New York – Der türkische Präsident Recep Tayyip Erdogan sagte, er erwarte von Russland eine andere Haltung gegenüber Syrien.

Das Regime von Bashar al-Assad “stellt eine Bedrohung für den Süden der Türkei dar”, sagte Erdogan und fügte hinzu, er werde die Angelegenheit mit dem russischen Präsidenten Wladimir Putin bei ihrem Treffen am 29. September in Sotschi diskutieren.

„Ich habe große Erwartungen an die Verhandlungen mit Wladimir Putin in Sotschi. Leider ist das Regime in Syrien zu einer Brutstätte von Bedrohungen für die Türkei geworden. Als Freund Russlands erwarte ich von Putin und Russland eine andere Herangehensweise als Voraussetzung für Solidarität“, sagte Erdogan am Freitag gegenüber Reportern.

“Wir müssen das Problem im Süden gemeinsam bekämpfen”, fügte er hinzu.

“Wir werden die bilateralen Beziehungen und die neuesten Entwicklungen in der syrischen Provinz Idlib diskutieren”, sagte Erdogan am Donnerstag bei der Teilnahme an der 76. UN-Vollversammlung.

Das türkische Staatsoberhaupt betonte, dass Ankara bestrebt sei, die bilateralen Beziehungen mit Moskau auf ein neues Niveau zu heben und einen Handelsumsatz von 100 Milliarden Dollar zu erzielen.

Erdogan hatte zuvor erklärt, bei den Gesprächen mit Putin in Sotschi erwarte er “wichtige Entscheidungen”. Idlib zufolge werden die Parteien nicht nur über Idlib sprechen, sondern auch über die Lage in Syrien insgesamt – “wie weit wir gekommen sind und wie wir vorgehen sollen”.

Im Rahmen eines im Oktober 2019 unterzeichneten Abkommens begannen die Türkei und Russland gemeinsame Patrouillen an der türkisch-syrischen Grenze. Demnach sollen sich Kämpfer der YPG, die ein verlängerter Arm der Terrororganisation PKK in Syrien ist und von Menschenrechtsorganisationen für Gewalt gegen christliche Minderheiten in Nordsyrien verantwortlich gemacht wird, auf 30 Kilometer vor der türkischen Grenze zurückziehen. Christliche Minderheiten wie Assyrer und Aramäer begrüßten das Abkommen.

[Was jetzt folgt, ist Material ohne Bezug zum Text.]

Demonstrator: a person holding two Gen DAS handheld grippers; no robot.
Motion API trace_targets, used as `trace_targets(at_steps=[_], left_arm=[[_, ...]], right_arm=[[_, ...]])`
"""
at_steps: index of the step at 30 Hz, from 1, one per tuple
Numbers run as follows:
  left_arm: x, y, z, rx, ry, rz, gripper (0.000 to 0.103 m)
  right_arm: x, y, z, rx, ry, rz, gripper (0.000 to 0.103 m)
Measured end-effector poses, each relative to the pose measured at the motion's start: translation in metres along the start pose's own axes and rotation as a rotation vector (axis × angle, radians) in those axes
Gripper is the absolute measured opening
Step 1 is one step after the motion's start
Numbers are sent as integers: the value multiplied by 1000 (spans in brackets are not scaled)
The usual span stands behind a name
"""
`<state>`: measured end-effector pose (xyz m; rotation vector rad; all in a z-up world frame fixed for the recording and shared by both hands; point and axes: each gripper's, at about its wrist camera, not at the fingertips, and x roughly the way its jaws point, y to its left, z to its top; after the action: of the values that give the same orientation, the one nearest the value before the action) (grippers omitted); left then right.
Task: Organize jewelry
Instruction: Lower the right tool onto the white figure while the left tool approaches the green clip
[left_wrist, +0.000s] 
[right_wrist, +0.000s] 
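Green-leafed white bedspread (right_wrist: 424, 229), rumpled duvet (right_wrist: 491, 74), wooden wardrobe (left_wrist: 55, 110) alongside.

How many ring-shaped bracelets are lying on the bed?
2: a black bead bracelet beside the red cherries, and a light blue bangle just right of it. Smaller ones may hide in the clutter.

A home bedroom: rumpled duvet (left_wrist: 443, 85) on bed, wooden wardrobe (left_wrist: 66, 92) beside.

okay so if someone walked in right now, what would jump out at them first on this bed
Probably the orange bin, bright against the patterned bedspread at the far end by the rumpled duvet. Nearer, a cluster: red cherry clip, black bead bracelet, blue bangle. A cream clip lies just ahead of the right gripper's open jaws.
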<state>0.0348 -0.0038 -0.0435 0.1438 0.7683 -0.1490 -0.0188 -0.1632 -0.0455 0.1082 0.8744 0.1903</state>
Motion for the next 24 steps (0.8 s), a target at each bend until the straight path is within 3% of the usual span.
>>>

Erdogan betonte auch, dass die Vereinbarung zwischen der Türkei und der Russischen Föderation über das zweite Regiment des S-400-Flugabwehrraketensystems abgeschlossen sei und nicht revidiert werde.

Erdogan warf der Regierung von US-Präsident Joe Biden auch vor, Waffen, Munition und Ausrüstung an “terroristische Organisationen” in Syrien geliefert zu haben. Er bezog sich auf die kurdischen Volksschutzeinheiten (YPG), die größte Komponente der Syrischen Demokratischen Allianz (SDF), die ein Verbündeter Washingtons ist. Erdogan betonte, dass sein Land dabei nicht tatenlos zusehen werde.

Die Türkei betrachtet die YPG als verlängerten Arm der verbotenen PKK, die seit 1984 Krieg gegen die Türkei führt. Die PKK wird von der Europäischen Union, der Türkei und den USA als Terrororganisation angesehen.